Si a esto le sumamos que el hígado de los menores de edad se encuentra en plena etapa madurativa, y que ya de por sí carece de la capacidad enzimática para metabolizar altas dosis de etanol, en el caso de niñas adolescentes de hasta 18 años estaríamos hablando de una situación de doble vulnerabilidad. Este término está asociado tanto a los riesgos y a ciertas condiciones externas de inseguridad como también a una dimensión interna relacionada con desórdenes en el desarrollo y maduración neuronal.

Como bien explica la médica psiquiatra Geraldine Peronace, existen dos importantes procesos de desarrollo durante la adolescencia relacionados con esta última cuestión. El primero lo denomina perfeccionamiento sináptico, que se refiere a una optimización de las conexiones entre células cerebrales, una mejora en las habilidades cognitivas y una reducción en la corteza cerebral y la materia gris al final de una adolescencia sana. Si esta "poda neuronal" no se da de la manera correcta entre los 10 y los 14 años (franja en la cual se ubica la edad de inicio en el consumo de alcohol), podrían generarse trastornos en el funcionamiento del cerebro.

El segundo proceso, según Peronace, refiere a la mielinización de los denominados axones, responsables de la circulación de información entre neurona y neurona.

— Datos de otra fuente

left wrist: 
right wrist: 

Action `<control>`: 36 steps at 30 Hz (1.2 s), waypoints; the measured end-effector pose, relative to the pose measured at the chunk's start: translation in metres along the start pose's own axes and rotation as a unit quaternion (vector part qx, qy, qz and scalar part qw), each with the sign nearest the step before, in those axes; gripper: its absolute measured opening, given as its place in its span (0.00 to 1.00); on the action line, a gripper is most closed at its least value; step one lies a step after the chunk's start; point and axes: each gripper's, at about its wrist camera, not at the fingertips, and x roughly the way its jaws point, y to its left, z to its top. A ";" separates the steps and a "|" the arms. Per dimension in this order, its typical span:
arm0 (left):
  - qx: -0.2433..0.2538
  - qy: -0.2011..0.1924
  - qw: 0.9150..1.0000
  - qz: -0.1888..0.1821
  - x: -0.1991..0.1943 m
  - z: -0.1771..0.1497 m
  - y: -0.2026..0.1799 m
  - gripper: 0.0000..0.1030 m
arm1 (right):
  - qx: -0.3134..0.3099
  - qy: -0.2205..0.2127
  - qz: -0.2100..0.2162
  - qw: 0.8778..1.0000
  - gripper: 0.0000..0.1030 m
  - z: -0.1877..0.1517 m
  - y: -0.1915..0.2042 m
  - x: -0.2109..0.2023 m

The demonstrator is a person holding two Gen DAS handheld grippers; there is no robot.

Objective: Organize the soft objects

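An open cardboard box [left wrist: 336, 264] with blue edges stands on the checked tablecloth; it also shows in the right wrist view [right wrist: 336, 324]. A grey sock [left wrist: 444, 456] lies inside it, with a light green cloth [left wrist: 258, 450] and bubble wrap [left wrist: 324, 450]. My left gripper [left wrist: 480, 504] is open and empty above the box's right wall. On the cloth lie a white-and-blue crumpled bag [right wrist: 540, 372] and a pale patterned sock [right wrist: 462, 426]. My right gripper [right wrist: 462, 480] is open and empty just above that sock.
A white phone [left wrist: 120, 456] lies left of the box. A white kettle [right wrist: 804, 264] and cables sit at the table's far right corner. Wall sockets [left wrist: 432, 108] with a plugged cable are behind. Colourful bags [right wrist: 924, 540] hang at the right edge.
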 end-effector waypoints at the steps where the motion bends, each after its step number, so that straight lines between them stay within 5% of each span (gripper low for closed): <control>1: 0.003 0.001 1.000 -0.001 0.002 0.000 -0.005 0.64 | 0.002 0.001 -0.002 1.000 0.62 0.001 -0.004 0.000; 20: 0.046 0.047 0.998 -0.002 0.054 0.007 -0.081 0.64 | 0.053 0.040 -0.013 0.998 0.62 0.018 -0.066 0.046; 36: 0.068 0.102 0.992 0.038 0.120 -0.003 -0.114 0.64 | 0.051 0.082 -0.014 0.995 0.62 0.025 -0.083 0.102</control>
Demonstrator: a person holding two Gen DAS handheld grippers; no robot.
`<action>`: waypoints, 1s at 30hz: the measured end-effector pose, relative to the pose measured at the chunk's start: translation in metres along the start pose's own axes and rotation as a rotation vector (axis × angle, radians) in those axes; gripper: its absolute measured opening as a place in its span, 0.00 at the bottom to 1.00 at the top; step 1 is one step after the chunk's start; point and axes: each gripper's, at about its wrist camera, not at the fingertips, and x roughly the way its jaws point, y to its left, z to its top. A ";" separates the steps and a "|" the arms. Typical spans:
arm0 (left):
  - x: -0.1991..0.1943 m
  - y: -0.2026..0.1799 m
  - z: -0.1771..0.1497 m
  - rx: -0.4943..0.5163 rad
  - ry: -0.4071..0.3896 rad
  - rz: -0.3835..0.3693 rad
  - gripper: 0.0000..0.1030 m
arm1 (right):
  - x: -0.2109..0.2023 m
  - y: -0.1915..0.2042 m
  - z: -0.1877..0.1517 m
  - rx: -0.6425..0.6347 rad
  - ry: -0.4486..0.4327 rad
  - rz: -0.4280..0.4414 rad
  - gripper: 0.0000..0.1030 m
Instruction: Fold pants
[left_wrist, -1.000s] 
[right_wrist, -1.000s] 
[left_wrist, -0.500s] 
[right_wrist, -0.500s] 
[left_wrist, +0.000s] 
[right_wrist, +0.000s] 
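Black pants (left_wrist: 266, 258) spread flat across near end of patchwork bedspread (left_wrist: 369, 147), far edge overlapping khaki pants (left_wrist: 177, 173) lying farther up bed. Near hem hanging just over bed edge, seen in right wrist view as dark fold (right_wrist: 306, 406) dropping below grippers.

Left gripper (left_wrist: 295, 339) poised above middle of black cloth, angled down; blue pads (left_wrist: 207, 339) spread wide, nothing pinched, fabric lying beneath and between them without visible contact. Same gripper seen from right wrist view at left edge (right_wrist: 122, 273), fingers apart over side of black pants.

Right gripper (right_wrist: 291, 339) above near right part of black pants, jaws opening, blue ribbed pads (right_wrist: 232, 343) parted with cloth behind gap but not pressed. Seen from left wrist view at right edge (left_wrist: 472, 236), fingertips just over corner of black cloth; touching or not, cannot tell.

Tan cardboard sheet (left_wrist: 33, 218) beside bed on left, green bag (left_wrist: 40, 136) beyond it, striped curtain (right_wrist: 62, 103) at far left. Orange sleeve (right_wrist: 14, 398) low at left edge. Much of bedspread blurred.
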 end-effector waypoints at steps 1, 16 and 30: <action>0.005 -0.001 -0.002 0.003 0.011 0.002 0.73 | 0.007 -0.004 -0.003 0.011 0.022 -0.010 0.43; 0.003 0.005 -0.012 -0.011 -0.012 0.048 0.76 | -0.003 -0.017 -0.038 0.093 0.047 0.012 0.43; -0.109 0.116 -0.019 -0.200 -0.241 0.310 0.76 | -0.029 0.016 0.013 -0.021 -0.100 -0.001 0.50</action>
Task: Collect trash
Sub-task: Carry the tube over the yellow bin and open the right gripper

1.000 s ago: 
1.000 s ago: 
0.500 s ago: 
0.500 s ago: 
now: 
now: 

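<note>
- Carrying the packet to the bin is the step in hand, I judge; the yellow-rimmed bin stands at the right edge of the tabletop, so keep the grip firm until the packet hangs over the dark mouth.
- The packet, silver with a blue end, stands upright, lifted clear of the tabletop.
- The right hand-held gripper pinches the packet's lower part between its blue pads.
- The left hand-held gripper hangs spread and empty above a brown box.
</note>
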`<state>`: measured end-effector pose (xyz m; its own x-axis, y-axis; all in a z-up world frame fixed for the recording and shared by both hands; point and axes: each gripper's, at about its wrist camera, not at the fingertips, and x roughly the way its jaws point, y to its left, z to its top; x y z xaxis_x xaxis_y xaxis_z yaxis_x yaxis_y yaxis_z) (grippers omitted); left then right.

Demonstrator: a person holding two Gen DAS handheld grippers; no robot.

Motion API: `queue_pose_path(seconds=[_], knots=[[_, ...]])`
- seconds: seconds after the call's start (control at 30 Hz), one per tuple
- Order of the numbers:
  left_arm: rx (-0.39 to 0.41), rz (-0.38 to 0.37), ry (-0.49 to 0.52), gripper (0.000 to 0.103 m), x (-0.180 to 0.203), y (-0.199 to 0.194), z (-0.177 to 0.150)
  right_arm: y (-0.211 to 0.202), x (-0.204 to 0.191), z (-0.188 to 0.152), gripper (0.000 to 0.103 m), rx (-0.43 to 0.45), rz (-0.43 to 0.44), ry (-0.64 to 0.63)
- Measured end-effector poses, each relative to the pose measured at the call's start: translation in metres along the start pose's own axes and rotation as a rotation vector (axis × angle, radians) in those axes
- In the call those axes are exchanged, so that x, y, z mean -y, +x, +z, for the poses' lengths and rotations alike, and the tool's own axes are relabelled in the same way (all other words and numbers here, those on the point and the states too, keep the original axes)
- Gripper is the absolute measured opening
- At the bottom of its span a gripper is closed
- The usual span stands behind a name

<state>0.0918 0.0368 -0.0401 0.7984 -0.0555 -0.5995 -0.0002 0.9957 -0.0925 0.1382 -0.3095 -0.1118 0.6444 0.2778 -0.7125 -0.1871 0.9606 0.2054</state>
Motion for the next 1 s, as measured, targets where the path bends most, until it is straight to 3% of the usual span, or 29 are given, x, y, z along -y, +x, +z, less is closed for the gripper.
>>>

Si este proceso también se da de forma correcta, especialmente en el lóbulo frontal, el cerebro gana eficacia en cuanto al procesamiento de información. Por el contrario, la ingesta abusiva de alcohol incide negativamente en ambos procesos descritos.

Otra diferencia sustancial al momento de explicar los mayores riesgos en los que incurre una mujer al consumir alcohol y otras sustancias psicoactivas tiene que ver con el sistema dopaminérgico (también conocido como circuito de recompensa), relacionado estrechamente con los procesos adictivos. En los últimos años se ha acumulado mucha evidencia sobre la influencia de las hormonas femeninas en el refuerzo de las conductas adictivas.

Un estudio publicado en enero del año pasado en la revista Nature Communications sostiene que si bien tanto hombres como mujeres pueden desarrollar una dependencia a drogas estimulantes (en este caso, cocaína), la transición entre uso y adicción es más veloz en las mujeres, al mismo tiempo que experimentan mayores dificultades para sostener una abstinencia y tienen mayor probabilidad de tener una recaída en comparación con los varones. Este fenómeno guarda relación con las hormonas femeninas, concretamente los estrógenos, responsables de regular la descarga de dopamina en el cerebro. Así, las fluctuaciones hormonales generarían una modificación en la forma en que la cocaína actúa en el cerebro femenino, y que el consumo resulte aún más placentero. Con el tabaco sucedería lo mismo. Como conclusión, los autores del estudio sugieren que existirían mecanismos de la adicción específicos para cada sexo.

El tema hormonal también está presente en ciertas recomendaciones médicas relacionadas con la necesidad de reducir el consumo de alcohol para prevenir enfermedades oncológicas. Según un documento de la Sociedad Americana de Oncología Clínica (Estados Unidos), las mujeres que consumen pequeñas cantidades de alcohol (ya sea cerveza, vino o champagne) corren un riesgo un 4% mayor de padecer cáncer de mama, y un 23% mayor aquellas que manifiestan un consumo moderado. Las mujeres que consumen más de ocho tragos por día tienen un riesgo aumentado en un 63 por ciento. En todos los casos, el alcohol eleva los niveles de estrógeno.

Generar conciencia acerca de esta transición epidemiológica que algunos denominan "feminización del consumo de drogas" no resulta sencillo en tiempos en los que cualquier diferenciación en términos de sexo es tildada de discriminatoria. Hablar de la mayor vulnerabilidad de la mujer al beber alcohol o consumir cualquier otra droga, más aún si es una mujer adolescente, nada tiene que ver con una cuestión de género. No se trata de una expectativa social predominante, ni de un cepo conductual machista, ni de una construcción cultural cambiante. Es algo fáctico. Y no debería sernos indiferente.